Modern life isn’t all it’s cracked up to be
Anyone who has played Farmville knows how arduous farming can be. I’m still waiting for the release of a game called Hunter-Gathererville, so we can see that life for our pre-history predecessors might not have been so “nasty, brutish, and short” as we’ve been led to believe. And if it does turn out that hunter-gatherer lives were just as happy as our high-definition, 3D, fibreoptic modern existences, what does that say for the efficacy of agriculture, capitalism, and democracy (which go hand-in-hand)?
I quote from Jared Diamond’s Guns, Germs and Steel:
Scientists used to quote a phrase of Thomas Hobbes’s in order to characterize the lifestyle of hunter-gatherers as “nasty, brutish, and short.” They seemed to have to work hard, to be driven by the daily quest for food, often to be close to starvation, to lack such elementary material comforts as soft beds and adequate clothing, and to die young.

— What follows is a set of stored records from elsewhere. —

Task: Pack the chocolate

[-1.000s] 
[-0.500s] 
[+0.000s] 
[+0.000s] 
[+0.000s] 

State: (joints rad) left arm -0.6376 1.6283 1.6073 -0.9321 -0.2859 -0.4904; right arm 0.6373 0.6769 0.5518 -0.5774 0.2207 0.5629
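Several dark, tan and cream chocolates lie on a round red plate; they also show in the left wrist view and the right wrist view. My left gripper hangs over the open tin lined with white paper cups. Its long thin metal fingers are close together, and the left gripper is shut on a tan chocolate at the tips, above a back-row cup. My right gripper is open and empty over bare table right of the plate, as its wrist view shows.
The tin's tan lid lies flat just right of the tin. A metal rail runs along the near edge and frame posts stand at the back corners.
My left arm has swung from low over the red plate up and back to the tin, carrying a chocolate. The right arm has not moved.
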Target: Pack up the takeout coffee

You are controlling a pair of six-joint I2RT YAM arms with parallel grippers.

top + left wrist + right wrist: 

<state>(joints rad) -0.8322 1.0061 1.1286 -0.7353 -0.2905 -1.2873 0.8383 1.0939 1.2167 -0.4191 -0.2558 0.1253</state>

In reality, only for today’s affluent First World citizens, who don’t actually do the work of raising food themselves, does food production (by remote agribusiness) mean less physical work, more comfort, freedom from starvation, and a longer expected lifetime. Most peasant farmers and herders, who constitute the great majority of the world’s actual food producers, aren’t necessarily better off than hunter-gatherers. Time budget studies show that they may spend more rather than fewer hours per day at work than hunter-gatherers do. Archaeologists have demonstrated that the first farmers in many areas were smaller and less well nourished, suffered from more serious diseases, and died on the average at a younger age than the hunter-gatherers they replaced. If those first farmers could have foreseen the consequences of adopting food production, they might not have opted to do so.